Un elemento chiave di questo movimento è l’uso della fotografia a colori, spesso associata alla fotografia in bianco e nero.

Questo approccio dà una nuova prospettiva alla fotografia documentaria, enfatizzando la sua oggettività.

A questo punto, è probabilmente indispensabile citare Stephen Shore, uno dei maestri nella fotografia a colori, quando questa non era ancora ampiamente accettata nell’arte fotografica.

Pochi come Shore hanno contribuito a rivoluzionare il modo in cui il colore è stato utilizzato nella fotografia d’arte, dimostrando che poteva essere altrettanto significativo e artistico al pari del bianco e nero.

Il suo approccio alla documentazione della vita quotidiana e al rapporto tra l’individuo e il suo ambiente ha ispirato generazioni di artisti.

La sua fotografia paesaggistica, totalmente in linea con il movimento “New Topographics” (di cui è, d’altronde, uno dei pionieri) ha contribuito a spostare l’attenzione dalla bellezza naturale, ai dettagli della vita quotidiana e all’ambiente costruito.

Infine, come non citare i coniugi Bernd e Hilla Becher!

I due fotografi tedeschi, coppia nella vita e sul lavoro, sono noti per il loro lavoro sulla documentazione di strutture industriali e architettoniche.

I Becher sviluppano un approccio distante ed obiettivo rispetto alla fotografia.

In maniera rigorosamente documentaristica, utilizzano una tecnica di ripresa del tutto frontale e una composizione, anche all’occhio dei più inesperti, davvero rigorosa.

Catturano le strane forme delle strutture industriali, così come visibili ad occhio nudo.

Siamo molto lontani dalla fotografia romantica e i soggetti vengono trovati nelle torri di raffreddamento, nei serbatoi d’acqua – nonché nelle fabbriche che, sempre più e ormai in modo definitivo, raffiguravano il paesaggio quotidiano di moltissime persone.

Anche nella messa in scena, nell’organizzazione delle opere, la parola d’ordine è rigore.

A colpo d’occhio, l’opera fotografica della coppia Becher può somigliare a un catalogo di strutture industriali.

E ora, un consiglio o due su

Cosa LEGGERE o GUARDARE relativamente alla “New Topographics”

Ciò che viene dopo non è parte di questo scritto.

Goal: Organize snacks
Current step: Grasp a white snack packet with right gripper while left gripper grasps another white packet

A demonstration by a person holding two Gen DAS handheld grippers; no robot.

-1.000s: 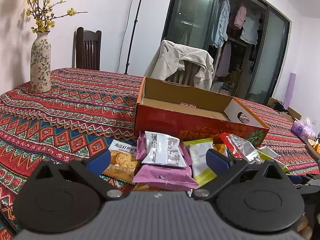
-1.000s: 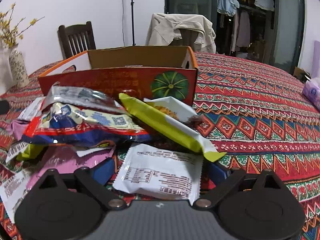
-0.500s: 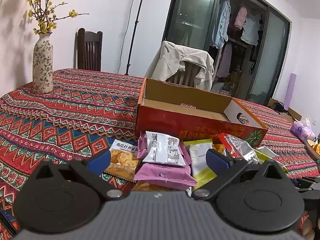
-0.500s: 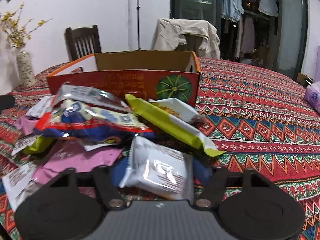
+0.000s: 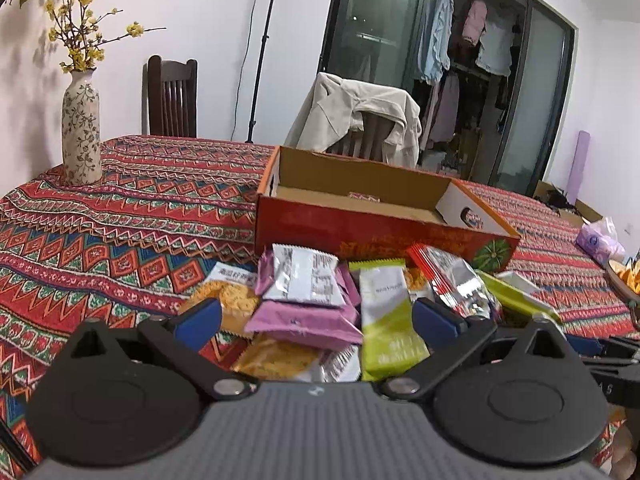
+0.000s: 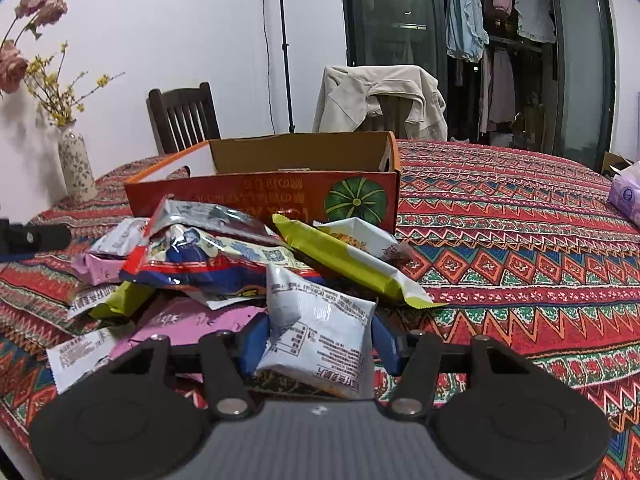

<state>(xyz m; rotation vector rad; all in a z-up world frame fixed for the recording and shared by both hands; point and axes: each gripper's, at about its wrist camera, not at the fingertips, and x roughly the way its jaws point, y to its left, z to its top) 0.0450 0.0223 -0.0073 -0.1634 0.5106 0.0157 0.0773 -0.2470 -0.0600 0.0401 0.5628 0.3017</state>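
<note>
A pile of snack packets (image 5: 312, 300) lies on the patterned tablecloth in front of an open orange cardboard box (image 5: 380, 236). My left gripper (image 5: 316, 316) hovers open over the near side of the pile, above a purple packet (image 5: 304, 320), and holds nothing. In the right wrist view the same box (image 6: 260, 196) stands behind the pile. My right gripper (image 6: 320, 340) is closing its jaws on a white snack packet (image 6: 316, 320), which stands crumpled between the blue pads, raised off the cloth. A long yellow-green packet (image 6: 352, 268) lies just beyond it.
A flowered vase (image 5: 80, 132) stands at the table's far left. Behind the table are a dark wooden chair (image 5: 172, 100) and a chair draped with a beige jacket (image 5: 360, 120). A purple tissue pack (image 6: 624, 196) and a bowl (image 5: 624, 280) sit at the right.
The right gripper's jaws went from wide apart around the flat white packet to pressed on it. The packet now stands up, lifted off the cloth. The left gripper barely moved.
</note>
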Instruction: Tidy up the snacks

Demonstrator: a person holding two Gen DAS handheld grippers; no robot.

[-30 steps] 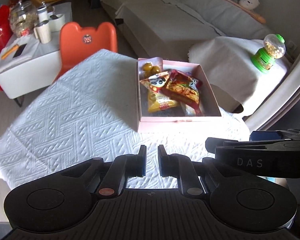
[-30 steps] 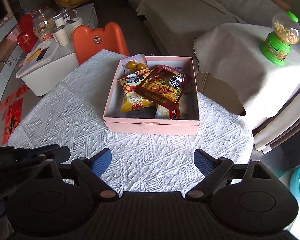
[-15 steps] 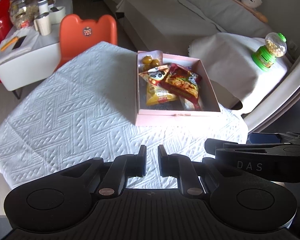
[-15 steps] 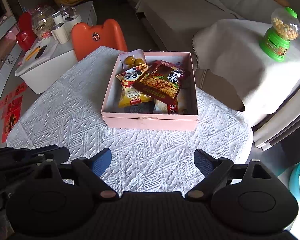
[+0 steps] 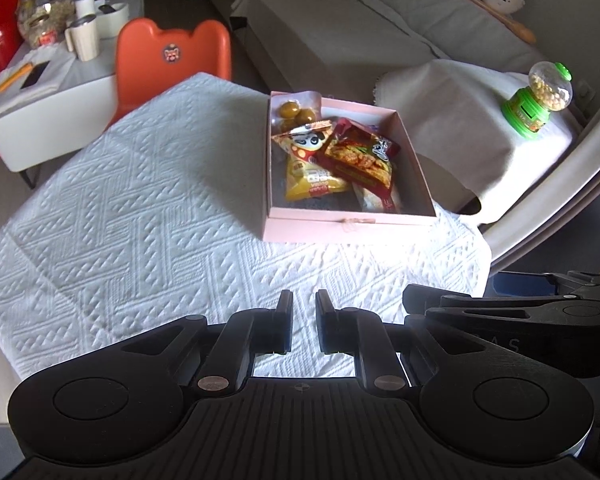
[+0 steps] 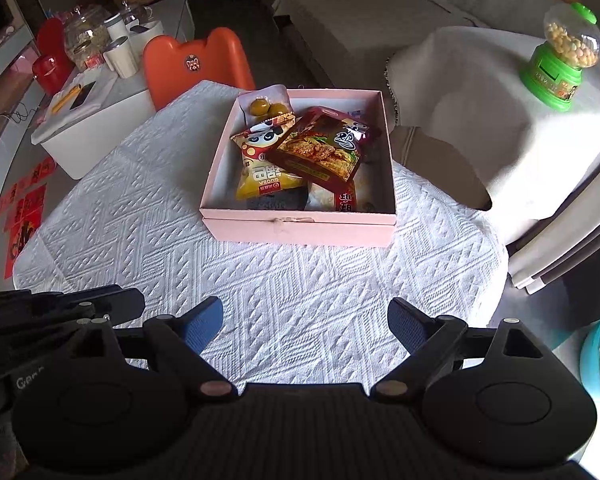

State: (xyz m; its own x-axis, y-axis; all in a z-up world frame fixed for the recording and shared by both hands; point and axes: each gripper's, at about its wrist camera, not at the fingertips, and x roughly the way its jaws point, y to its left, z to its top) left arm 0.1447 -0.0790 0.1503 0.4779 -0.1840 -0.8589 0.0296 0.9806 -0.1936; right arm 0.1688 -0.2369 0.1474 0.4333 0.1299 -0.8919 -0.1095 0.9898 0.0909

  • “New Topographics” (1975) > è il catalogo della mostra fotografica che ha sancito l’inizio dell’interno movimento: pubblicato in occasione della mostra d’arte fotografica presso il George Eastman House, presenta il lavoro di tutti i fotografi principali del movimento e rappresenta un punto di partenza ideale per esplorare il New Topographics
  • “Stephen Shore: Uncommon Places” (1982) > questo libro presenta una selezione delle immagini di Stephen Shore, offrendo uno sguardo unico sulla vita quotidiana negli Stati Uniti negli anni ’70
  • “The New West” (1974) di Robert Adams > questo volume include fotografie di Adams che ritraggono l’Ovest americano, evidenziando la tensione tra la natura e la presenza umana

Il movimento “New Topographics” ha lasciato un’impronta duratura nella fotografia contemporanea, spingendo i fotografi a esplorare nuove prospettive sulla relazione tra l’uomo e il suo ambiente.

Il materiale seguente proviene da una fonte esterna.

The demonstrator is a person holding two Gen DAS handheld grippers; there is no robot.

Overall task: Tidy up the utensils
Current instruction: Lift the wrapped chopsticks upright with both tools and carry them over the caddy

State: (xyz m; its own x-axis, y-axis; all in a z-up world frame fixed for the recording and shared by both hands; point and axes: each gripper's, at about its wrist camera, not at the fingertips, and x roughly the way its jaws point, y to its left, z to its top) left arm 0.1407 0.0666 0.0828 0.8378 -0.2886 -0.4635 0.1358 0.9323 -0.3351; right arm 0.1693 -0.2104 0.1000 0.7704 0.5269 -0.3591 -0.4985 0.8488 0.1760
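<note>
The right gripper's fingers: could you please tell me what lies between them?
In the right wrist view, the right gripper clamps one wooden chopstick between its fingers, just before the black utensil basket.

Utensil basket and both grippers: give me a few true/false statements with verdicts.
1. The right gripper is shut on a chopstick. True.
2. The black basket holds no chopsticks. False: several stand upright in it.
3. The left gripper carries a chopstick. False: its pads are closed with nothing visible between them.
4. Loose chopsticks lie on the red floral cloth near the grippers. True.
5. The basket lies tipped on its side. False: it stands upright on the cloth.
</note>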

Con una documentazione obiettiva e una sensibilità unica, i fotografi di questo movimento hanno aperto nuove strade nella fotografia contemporanea e hanno influenzato generazioni di artisti successivi.


Infine, non può mancare una piccola digressione!

Indagare i motivi per cui il movimento “New Topographics” è piaciuto e piace ancora tanto è difficile, quantomeno in questa sede.

È probabile che, nel suo essere una fotografia di tipo documentario, possiamo dire anti-romantica per eccellenza, in fondo, va a romanticizzare — o meglio, a palesare — quei paesaggi ormai quotidiani e di contesto comprensibile ai più.

È vero anche che, forse per questo stesso motivo, può capitare di ricevere occhiate confuse, un po’ di sdegno, di fronte all’opera dell’uomo che, così radicalmente, sconvolge il paesaggio.

Eppure, è innegabile: di opera dell’uomo, ne è pieno il mondo.

È molto meno raro ritrovarsi davanti a un paesaggio “New Topographics“, che ad uno incontaminato.

Qui, secondo noi, nessuno avrà nulla da ridire.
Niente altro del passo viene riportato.